- [Work instructions]
Find how many lines of the listing below include the word "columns", then report the number by itself.
****
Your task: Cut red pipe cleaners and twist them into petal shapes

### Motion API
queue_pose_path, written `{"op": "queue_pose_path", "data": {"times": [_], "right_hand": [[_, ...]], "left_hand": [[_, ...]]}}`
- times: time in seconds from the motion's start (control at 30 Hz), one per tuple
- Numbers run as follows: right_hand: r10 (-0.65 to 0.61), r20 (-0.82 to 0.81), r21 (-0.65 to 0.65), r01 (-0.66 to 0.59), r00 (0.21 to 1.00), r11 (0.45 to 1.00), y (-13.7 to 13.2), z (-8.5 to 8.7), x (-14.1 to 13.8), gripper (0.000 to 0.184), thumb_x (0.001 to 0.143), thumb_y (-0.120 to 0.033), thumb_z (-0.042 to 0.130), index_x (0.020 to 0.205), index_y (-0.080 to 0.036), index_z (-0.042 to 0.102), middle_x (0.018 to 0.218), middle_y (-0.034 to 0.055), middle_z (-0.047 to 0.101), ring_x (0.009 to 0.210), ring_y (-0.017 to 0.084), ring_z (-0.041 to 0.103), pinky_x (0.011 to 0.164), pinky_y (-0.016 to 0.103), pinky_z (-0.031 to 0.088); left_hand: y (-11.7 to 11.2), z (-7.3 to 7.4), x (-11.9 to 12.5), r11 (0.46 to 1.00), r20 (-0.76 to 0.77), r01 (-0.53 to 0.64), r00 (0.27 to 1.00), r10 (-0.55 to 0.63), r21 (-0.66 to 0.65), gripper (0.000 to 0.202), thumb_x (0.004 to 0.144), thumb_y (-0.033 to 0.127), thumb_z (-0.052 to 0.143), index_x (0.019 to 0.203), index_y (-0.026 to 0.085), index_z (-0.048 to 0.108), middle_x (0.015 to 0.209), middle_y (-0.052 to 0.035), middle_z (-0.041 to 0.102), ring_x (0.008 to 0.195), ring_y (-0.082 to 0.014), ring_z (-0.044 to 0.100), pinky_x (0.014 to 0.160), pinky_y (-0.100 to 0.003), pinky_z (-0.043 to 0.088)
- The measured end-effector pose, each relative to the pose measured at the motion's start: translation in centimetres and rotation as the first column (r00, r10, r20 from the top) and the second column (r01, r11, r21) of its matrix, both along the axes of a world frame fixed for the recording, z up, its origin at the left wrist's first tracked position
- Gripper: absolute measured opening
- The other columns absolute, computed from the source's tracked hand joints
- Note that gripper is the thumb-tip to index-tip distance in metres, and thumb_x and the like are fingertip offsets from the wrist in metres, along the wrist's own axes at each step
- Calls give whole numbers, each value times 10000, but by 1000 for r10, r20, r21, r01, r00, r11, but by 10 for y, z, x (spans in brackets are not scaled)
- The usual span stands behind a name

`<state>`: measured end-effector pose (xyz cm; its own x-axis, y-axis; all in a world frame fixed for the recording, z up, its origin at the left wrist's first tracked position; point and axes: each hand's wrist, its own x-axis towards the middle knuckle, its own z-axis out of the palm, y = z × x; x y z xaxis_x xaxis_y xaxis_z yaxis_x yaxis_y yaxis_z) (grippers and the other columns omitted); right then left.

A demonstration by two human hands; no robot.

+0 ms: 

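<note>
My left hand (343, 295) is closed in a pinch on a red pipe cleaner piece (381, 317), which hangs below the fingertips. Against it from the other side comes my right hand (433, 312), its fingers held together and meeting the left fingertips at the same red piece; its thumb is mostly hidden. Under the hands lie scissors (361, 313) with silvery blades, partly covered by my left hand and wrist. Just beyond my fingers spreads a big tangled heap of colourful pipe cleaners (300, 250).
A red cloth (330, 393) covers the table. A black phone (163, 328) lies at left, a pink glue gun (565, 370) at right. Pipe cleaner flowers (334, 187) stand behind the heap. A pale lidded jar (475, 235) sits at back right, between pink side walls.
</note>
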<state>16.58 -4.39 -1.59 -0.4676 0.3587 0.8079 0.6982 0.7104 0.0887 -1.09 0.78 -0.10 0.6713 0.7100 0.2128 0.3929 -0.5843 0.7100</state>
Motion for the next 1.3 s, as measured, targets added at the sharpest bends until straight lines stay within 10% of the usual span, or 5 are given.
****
- [Answer for the task]
2